Sony: "Playstation Move hat 22 Millisekunden Verzögerung"

" Die meisten Spiele haben eine Eingabeverzögerung von 22 Millisekunden mit Move. Genauso viel wie mit einem Dualshock-3-Controller" , heißt es im Playstation-Blog(öffnet im neuen Fenster) auf die Frage, wie präzise Sonys neue Bewegungssteuerung sei. Damit flunkert Sony nicht, denn bei der Übertragung von einem Move-Controller werden die Daten über Bluetooth an die Konsole gesendet. 22 Millisekunden sind für eine Übertragung via Bluetooth realistisch.

Was Sony verschweigt, ist, dass die Verarbeitung der Daten in den Spielen für weitere Verzögerungen verantwortlich ist. Richard Marks, Entwicklungsleiter bei Sony für Move, erklärte das Golem.de so: " Die Playstation hat eine eigene Uhr, genauso wie der Move-Controller und die Kamera Playstation Eye.
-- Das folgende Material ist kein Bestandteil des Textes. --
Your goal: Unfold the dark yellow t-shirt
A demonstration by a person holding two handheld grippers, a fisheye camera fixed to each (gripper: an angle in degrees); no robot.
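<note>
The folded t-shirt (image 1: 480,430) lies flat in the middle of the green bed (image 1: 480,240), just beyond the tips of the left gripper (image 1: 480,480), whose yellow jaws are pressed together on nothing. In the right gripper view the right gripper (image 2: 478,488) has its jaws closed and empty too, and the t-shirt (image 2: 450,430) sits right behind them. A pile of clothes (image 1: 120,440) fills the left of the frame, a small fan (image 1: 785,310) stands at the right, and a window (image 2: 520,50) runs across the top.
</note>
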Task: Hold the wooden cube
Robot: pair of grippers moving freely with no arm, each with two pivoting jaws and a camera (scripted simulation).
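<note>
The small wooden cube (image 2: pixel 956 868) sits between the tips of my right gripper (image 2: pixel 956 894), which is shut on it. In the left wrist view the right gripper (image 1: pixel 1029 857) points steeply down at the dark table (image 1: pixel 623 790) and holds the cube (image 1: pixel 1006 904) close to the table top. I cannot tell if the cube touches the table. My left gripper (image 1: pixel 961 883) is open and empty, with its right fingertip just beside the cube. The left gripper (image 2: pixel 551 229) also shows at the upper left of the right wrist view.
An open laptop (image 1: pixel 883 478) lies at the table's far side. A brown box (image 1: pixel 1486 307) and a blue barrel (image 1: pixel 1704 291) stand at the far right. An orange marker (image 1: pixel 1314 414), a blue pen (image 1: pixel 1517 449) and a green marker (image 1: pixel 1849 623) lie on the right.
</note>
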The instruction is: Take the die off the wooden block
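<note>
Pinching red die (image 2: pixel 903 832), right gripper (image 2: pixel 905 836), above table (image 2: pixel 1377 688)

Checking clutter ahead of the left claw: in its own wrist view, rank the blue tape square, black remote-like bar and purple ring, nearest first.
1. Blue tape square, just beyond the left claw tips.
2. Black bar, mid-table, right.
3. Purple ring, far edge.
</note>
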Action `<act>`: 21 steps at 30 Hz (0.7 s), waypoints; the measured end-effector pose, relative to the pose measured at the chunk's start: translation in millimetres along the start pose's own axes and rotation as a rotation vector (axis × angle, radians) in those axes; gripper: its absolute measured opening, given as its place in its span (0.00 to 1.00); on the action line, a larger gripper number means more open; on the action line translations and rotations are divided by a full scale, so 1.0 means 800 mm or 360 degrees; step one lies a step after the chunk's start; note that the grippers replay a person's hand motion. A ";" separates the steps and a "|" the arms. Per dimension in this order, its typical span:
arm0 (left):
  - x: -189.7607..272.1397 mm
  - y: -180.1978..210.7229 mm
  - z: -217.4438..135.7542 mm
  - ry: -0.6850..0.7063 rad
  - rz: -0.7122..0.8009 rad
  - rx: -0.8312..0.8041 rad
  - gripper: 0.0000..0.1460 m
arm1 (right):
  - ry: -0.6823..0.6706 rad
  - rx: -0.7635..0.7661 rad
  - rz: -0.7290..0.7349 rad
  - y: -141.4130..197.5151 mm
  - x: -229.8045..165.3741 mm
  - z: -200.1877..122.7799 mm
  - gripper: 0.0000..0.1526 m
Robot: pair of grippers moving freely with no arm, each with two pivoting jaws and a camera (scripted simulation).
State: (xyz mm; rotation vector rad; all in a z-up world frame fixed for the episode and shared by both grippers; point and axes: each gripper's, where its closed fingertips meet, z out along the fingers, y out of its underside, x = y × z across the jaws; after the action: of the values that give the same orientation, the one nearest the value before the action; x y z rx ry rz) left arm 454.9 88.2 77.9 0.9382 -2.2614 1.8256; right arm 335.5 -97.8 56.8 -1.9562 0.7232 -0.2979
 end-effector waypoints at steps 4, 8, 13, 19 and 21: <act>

All diese Daten zu synchronisieren ... ist ein sehr komplizierter Prozess. "

Spürbar ist eine deutlich höhere Verzögerungszeit, die von Spiel zu Spiel nach eigenen Messungen im Test zwischen 200 und 330 Millisekunden schwankt. Die Werte von Golem.de stammen aus Videoanalysen mit einem Samsung-UE40C8790-LED-TV. Für den Test waren Bildverbesserer deaktiviert.
Sony empfiehlt im Blog, den Spielemodus in HDTVs zu aktivieren, um die Verzögerungszeit moderner Fernseher möglichst gering zu halten. Eine solche Einstellung kennt aber nicht jedes Fernsehgerät. Sony meint damit ein Abschalten von Funktionen wie Bewegtbildglättung und Rauschunterdrückung, die nach dem Anliegen der Videosignale bis zum Erscheinen auf dem Display zusätzliche Rechenzeit benötigen.